▶ [ASSIGNED TASK]: What is needed is a word-for-word transcription of every record below.
Segment Start: RECORDS SUPPLIED
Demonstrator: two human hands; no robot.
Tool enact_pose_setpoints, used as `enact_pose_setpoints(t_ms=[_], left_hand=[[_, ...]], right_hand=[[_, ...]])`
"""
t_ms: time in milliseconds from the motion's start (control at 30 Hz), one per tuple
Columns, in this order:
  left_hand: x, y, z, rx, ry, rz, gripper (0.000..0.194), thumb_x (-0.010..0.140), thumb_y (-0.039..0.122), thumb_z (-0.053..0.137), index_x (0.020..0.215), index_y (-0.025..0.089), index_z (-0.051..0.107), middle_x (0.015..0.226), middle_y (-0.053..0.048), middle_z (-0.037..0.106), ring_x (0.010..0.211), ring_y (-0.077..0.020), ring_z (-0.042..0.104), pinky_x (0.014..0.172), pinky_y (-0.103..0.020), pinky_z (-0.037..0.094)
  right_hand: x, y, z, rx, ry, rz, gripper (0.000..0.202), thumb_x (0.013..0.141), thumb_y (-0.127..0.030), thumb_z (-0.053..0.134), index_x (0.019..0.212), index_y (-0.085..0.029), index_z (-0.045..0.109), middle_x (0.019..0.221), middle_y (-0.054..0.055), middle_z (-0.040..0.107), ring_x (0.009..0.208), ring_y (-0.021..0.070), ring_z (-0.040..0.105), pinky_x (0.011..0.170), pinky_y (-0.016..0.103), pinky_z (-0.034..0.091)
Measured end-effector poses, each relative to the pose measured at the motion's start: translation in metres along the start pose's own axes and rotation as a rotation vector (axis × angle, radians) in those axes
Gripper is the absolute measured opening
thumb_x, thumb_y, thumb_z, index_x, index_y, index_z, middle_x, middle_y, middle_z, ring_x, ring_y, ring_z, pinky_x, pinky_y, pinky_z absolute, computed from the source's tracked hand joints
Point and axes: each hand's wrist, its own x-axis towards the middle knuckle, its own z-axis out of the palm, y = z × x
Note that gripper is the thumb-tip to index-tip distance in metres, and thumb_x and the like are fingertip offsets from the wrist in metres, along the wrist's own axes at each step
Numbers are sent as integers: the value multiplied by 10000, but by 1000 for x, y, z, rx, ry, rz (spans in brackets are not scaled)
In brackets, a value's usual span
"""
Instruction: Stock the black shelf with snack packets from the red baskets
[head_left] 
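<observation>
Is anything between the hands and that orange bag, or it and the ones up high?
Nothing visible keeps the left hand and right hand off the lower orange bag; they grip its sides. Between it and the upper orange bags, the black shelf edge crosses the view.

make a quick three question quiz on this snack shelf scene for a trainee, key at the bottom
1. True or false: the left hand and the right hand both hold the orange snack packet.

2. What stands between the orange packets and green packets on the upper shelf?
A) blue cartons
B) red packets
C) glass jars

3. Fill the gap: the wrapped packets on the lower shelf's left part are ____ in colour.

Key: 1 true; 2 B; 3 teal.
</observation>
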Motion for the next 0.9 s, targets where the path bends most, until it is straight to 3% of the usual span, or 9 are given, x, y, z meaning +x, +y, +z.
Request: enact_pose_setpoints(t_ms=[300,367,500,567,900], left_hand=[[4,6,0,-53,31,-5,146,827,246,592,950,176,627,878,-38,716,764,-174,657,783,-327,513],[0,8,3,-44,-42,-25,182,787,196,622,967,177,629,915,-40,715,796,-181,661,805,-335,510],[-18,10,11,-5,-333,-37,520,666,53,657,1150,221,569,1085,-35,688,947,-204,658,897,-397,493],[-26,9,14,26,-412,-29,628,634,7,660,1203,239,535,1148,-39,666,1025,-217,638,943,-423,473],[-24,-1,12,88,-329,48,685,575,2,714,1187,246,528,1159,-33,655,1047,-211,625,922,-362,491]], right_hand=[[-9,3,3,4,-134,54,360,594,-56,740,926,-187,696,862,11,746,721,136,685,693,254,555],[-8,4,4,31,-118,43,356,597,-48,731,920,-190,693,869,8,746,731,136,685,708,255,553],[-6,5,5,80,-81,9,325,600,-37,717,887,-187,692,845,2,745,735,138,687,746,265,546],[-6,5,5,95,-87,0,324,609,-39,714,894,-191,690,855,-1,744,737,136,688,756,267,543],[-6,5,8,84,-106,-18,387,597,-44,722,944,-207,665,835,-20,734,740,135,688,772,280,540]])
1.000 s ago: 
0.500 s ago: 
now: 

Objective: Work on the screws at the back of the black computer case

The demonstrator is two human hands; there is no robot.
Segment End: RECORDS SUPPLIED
▶ [COMPLETED TASK]:
Demonstrator: two human hands; no robot.
Tool enact_pose_setpoints, used as `enact_pose_setpoints(t_ms=[_], left_hand=[[_, ...]], right_hand=[[_, ...]])`
"""
t_ms: time in milliseconds from the motion's start (control at 30 Hz), one per tuple
Columns, in this order:
  left_hand: x, y, z, rx, ry, rz, gripper (0.000..0.194), thumb_x (-0.010..0.140), thumb_y (-0.039..0.122), thumb_z (-0.053..0.137), index_x (0.020..0.215), index_y (-0.025..0.089), index_z (-0.051..0.107), middle_x (0.015..0.226), middle_y (-0.053..0.048), middle_z (-0.037..0.106), ring_x (0.010..0.211), ring_y (-0.077..0.020), ring_z (-0.042..0.104), pinky_x (0.014..0.172), pinky_y (-0.103..0.020), pinky_z (-0.037..0.094)
  right_hand: x, y, z, rx, ry, rz, gripper (0.000..0.202), thumb_x (0.013..0.141), thumb_y (-0.127..0.030), thumb_z (-0.053..0.134), index_x (0.019..0.212), index_y (-0.085..0.029), index_z (-0.045..0.109), middle_x (0.019..0.221), middle_y (-0.054..0.055), middle_z (-0.040..0.107), ring_x (0.009..0.208), ring_y (-0.021..0.070), ring_z (-0.040..0.105), pinky_x (0.011..0.170), pinky_y (-0.016..0.103), pinky_z (-0.034..0.091)
Measured end-effector poses, each relative to the pose measured at the motion's start: translation in metres along the start pose's own axes and rotation as a rotation vector (axis × angle, radians) in those axes
Gripper is the absolute measured opening
thumb_x, thumb_y, thumb_z, index_x, index_y, index_z, middle_x, middle_y, middle_z, ring_x, ring_y, ring_z, pinky_x, pinky_y, pinky_z absolute, computed from the source's tracked hand joints
Point and axes: each hand's wrist, its own x-axis towards the middle knuckle, its own z-axis out of the palm, y = z × x
Note that gripper is the thumb-tip to index-tip distance in metres, and thumb_x and the like are fingertip offsets from the wrist in metres, along the wrist's own axes at each step
Numbers are sent as integers: the value multiplied by 10000, but by 1000 for x, y, z, rx, ry, rz (spans in brackets are not scaled)
In brackets, a value's usual span
"""
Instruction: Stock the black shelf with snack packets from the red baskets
[head_left] 
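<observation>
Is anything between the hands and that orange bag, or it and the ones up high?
Nothing visible keeps the left hand and right hand off the lower orange bag; they grip its sides. Between it and the upper orange bags, the black shelf edge crosses the view.

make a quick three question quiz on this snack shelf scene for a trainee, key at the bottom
1. True or false: the left hand and the right hand both hold the orange snack packet.

2. What stands between the orange packets and green packets on the upper shelf?
A) blue cartons
B) red packets
C) glass jars

3. Fill the gap: the wrapped packets on the lower shelf's left part are ____ in colour.

Key: 1 true; 2 B; 3 teal.
</observation>
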Motion for the next 0.9 s, targets where the path bends most, until it is straight to 3% of the usual span, or 9 are given, x, y, z meaning +x, +y, +z.
Request: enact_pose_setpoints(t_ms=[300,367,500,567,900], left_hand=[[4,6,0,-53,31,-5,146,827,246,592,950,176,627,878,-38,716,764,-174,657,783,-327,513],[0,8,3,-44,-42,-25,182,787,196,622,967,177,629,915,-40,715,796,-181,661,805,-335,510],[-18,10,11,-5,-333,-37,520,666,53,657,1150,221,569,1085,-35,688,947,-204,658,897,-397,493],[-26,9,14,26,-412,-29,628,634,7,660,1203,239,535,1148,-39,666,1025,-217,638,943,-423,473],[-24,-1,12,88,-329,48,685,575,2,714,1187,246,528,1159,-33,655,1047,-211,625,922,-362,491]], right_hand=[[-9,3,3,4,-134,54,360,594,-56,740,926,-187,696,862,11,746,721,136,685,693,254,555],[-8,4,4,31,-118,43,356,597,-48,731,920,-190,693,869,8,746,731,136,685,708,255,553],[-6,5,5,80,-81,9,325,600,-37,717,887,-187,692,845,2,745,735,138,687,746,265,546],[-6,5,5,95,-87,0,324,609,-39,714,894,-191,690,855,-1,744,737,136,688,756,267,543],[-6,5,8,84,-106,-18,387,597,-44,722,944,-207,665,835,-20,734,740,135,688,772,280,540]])
1.000 s ago: 
0.500 s ago: 
now: 

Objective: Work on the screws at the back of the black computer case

The demonstrator is two human hands; there is no robot.

The answer has been given, and the exercise is complete.